Today, you are much less likely to face a scenario in which you cannot query data and get a response back in a brief period of time. Analytical processes that used to require month, days, or hours have been reduced to minutes, seconds, and fractions of seconds. But shorter processing times have led to higher expectations. Two years ago, many data analysts thought that generating a result from a query in less than 40 minutes was nothing short of miraculous. Today, they expect to see results in under a minute. That’s practically the speed of thought — you think of a query, you get a result, and you begin your experiment.
“It’s about moving with greater speed toward previously unknown questions, defining new insights, and reducing the time between when an event happens somewhere in the world and someone responds or reacts to that event,” says Erickson. A rapidly emerging universe of newer technologies has dramatically reduced data processing cycle time, making it possible to explore and experiment with data in ways that would not have been practical or even possible a few years ago. Despite the availability of new tools and systems for handling massive amounts of data at incredible speeds, however, the real promise of advanced data analytics lies beyond the realm of pure technology.
“Real-time big data isn’t just a process for storing petabytes or exabytes of data in a data warehouse,” says Michael Minelli, co-author of Big Data, Big Analytics. “It’s about the ability to make better decisions and take meaningful actions at the right time. It’s about detecting fraud while someone is swiping a credit card, or triggering an offer while a shopper is standing on a checkout line, or placing an ad on a website while someone is reading a specific article. It’s about combining and analyzing data so you can take the right action, at the right time, and at the right place.” For some, real-time big data analytics (RTBDA) is a ticket to improved sales, higher profits and lower marketing costs. To others, it signals the dawn of a new era in which machines begin to think and respond more like humans.

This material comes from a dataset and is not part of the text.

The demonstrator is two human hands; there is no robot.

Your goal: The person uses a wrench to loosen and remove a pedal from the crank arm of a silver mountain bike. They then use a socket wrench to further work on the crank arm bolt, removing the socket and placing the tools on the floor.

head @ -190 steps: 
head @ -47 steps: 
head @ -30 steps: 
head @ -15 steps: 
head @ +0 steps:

“IBM execs told analysts at the company’s new Spark Technology Center [in San Francisco that] it’s an all-in bet to integrate nearly everything in the analytics portfolio with Spark. Other tech vendors betting on Spark range from Amazon to Zoomdata …”
In addition, IBM executives explained the salient features of Spark that they liked:
1. The task of data conversion and loading is handled automatically, allowing the Spark user to concentrate on data analysis, not data movement.
2. Spark is flexible in its data processing capabilities. It’s a platform where the task can be distributed, scheduled, and given proper I/O capacity, while the data gets filtered, reduced, and joined as needed.
3. Its in-memory feature gives it an outlandish speed advantage over classic Hadoop, which relies on MapReduce, a disk-based system. In short, it excels at performance.
4. It can host SQL queries, perform machine learning analytics, Spark Streaming data analysis and the analytics in the recently released SparkR language coming out of Berkeley.
IBM said it would run its own analytics software on top of Spark, including SystemML for machine learning, SPSS, and IBM Streams.